In Nairobi’s business district, the epicenter of the unrest, AFP journalists found entire shopping centers and thousands of businesses destroyed, many still smoldering.

At least two banks had been broken into, while businesses ranging from supermarkets to small electronics and clothing stores were reduced to ashes or ransacked by looters.

“When we came we found the whole premise burnt down,” said Raphael Omondi, 36, owner of a print shop, adding that he had lost machines worth $150,000.

“There were guys stealing, and after stealing they set the whole premises on fire... If this is what protest is, it is not worth it.”

“They looted everything... I do not know where to start,” said Maureen Chepkemoi, 32, owner of a perfume store.

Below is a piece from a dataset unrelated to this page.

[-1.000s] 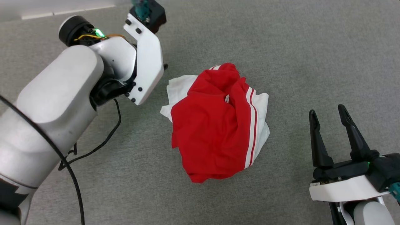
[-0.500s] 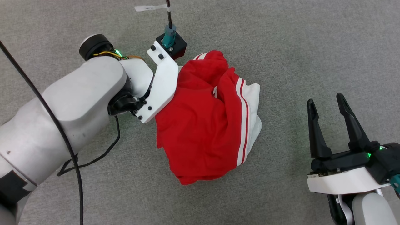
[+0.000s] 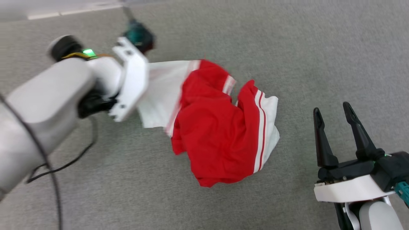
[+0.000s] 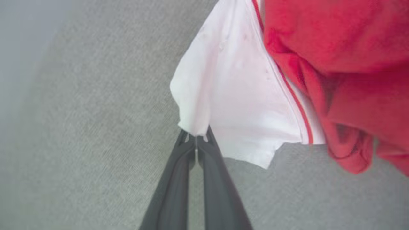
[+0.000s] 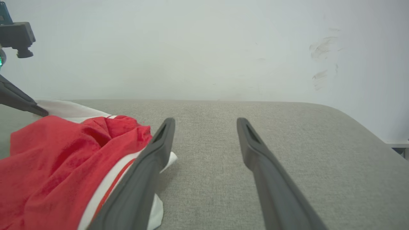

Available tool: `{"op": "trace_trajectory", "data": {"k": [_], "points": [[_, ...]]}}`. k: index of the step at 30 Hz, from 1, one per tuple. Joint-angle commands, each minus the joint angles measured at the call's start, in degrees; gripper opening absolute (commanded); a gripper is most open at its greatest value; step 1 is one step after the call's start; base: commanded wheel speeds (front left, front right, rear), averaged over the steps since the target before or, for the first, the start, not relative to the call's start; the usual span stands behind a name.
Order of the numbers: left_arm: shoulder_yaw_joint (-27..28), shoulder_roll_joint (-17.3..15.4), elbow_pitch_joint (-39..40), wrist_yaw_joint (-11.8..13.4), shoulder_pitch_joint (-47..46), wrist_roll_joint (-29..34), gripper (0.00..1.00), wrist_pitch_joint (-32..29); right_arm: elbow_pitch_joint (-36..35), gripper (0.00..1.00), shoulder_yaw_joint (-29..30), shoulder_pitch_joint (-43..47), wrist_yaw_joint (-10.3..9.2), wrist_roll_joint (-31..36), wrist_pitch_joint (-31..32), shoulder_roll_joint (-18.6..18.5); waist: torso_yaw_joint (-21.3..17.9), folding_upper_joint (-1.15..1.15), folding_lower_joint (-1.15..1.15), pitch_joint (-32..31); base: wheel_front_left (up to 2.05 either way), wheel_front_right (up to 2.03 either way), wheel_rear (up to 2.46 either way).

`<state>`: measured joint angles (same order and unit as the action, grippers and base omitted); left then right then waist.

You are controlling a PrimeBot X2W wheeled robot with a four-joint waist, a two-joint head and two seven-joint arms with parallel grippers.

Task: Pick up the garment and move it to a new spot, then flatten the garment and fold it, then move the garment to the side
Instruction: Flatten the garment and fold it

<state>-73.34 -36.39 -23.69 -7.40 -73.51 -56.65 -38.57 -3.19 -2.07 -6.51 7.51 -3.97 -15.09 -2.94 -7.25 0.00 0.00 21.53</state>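
the left gripper (image 4: 196,139) had its two dark fingers pressed together, clamped on the edge of a white sleeve (image 4: 236,95) of the garment (image 3: 220,140). in the left wrist view the sleeve fanned out from that pinch, ahead of the fingertips and off to their right. a thin red stripe ran along it where the red body began, and the red bulk bunched farther out beyond the sleeve. in the head view the sleeve stretched from the left wrist toward the crumpled red heap, which lay on the grey surface (image 3: 303,48) between the two arms; blur softened that side of the view. the right gripper (image 3: 331,108) stood with its fingers well apart, holding nothing. the garment's other white sleeve, marked with two red stripes, lay to the left of the right gripper, near it but apart from it in the head view. a pale wall (image 5: 204,48) rose beyond the surface, ahead of the right fingertips.
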Motion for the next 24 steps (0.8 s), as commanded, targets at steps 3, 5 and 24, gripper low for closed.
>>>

“To protest is not bad but why are you coming to protest inside my shop? It is wicked,” she added.

Several business owners told AFP that looting had started in the afternoon after the government ordered TV and radio stations to stop broadcasting live images of the protests.

Amnesty International’s Kenya director Irungu Houghton said the death toll had risen to 16.

Rights group Vocal Africa, which was documenting the deaths and helping affected families at a Nairobi morgue, said at least four bodies had been brought there so far.

“All of them had signs of gunshots, so we suspect they all died of gunshot wounds,” its head Hussein Khalid told AFP.

“We condemn this excessive use of force,” he said. “We believe that the police could have handled themselves with restraint.”

“You come out to protest police killings, and they kill even more.”

A coalition of rights groups had earlier said at least 400 people were wounded, with 83 in serious condition in hospital. It recorded protests in 23 counties around Kenya.

Emergency responders reported multiple gunshot wounds, and there were unconfirmed local media reports that police had opened fire on protesters, particularly in towns outside the capital.

There is deep resentment against President William Ruto, who came to power in 2022 promising rapid economic progress.

Many are disillusioned by continued economic stagnation, corruption and high taxes, as well as police brutality after a teacher was killed in custody earlier this month.